Taking steps to preserve thinking skills and memory through physical and mental activity has different benefits depending on whether you’re male or female, new research has shown.
A study was conducted to investigate how activities such as reading, playing games, going to class, and walking can affect cognitive reserve – a buffer created when a person has strong thinking skills, despite their brain showing signs of cognitive decline and show dementia.
The study looked at the areas of thinking speed and memory, and found that they were affected differently depending on whether someone was a brand or a woman.
Study author Dr. Judy Pa, of the University of California, said: “We found that more physical activity was associated with a greater thinking speed reserve in women, but not in men. Participating in more mental activities was associated with a greater thinking speed reserve for both men and women. “
In both men and women, increased physical activity was not linked to memory reserve.

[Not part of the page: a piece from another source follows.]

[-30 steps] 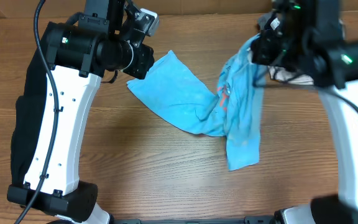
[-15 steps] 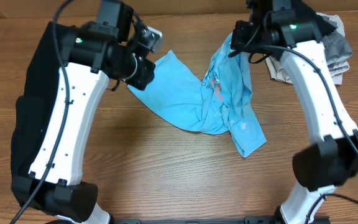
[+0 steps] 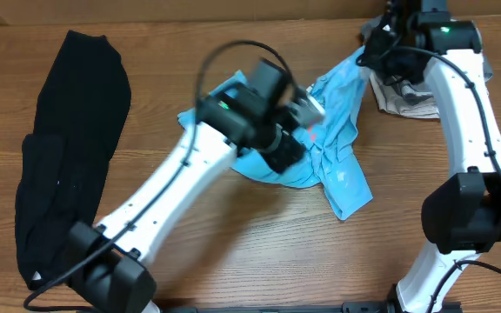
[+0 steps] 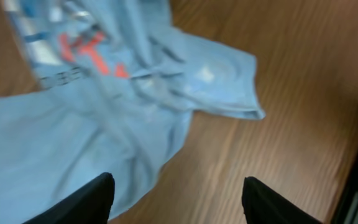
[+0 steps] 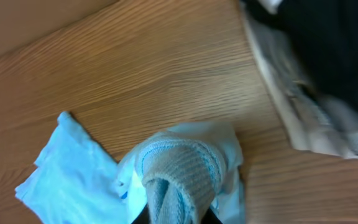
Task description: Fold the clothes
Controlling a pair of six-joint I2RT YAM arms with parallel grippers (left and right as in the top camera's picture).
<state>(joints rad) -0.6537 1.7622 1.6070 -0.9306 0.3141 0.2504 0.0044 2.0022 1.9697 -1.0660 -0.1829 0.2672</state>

Just under 760 people took part in the study. The mean age of the group was 76 and included participants with no memory problems, some with mild disabilities and some with dementia.
The study included brain scans and memory and thinking speed tests. To calculate cognitive reserve, the thinking test scores were held up with the changes in the brain associated with dementia.
The participants were asked to write down every physical activity they engaged in during the week and were asked about any mental activity they might have done — reading, playing cards or bingo, or attending classes.
dr. Pa said that any additional mental activity participants undertook reduced the years of aging in their thinking ability — 17 years for men and 10 years for women.
Dr Pa said: “As we have demonstrably little to no effective treatments for Alzheimer’s disease, prevention is crucial. An ounce of prevention is worth a pound of treatment.
“It’s very exciting to know that people can potentially improve their cognitive reserve by taking simple steps, such as going to classes at the community center, playing bingo with their friends, or spending more time walking or gardening.”
The team said based on the research, women who doubled the amount of physical activity they do can reduce the aging of their thinking abilities by 2.75 years.
The study is published in the journal Neurology.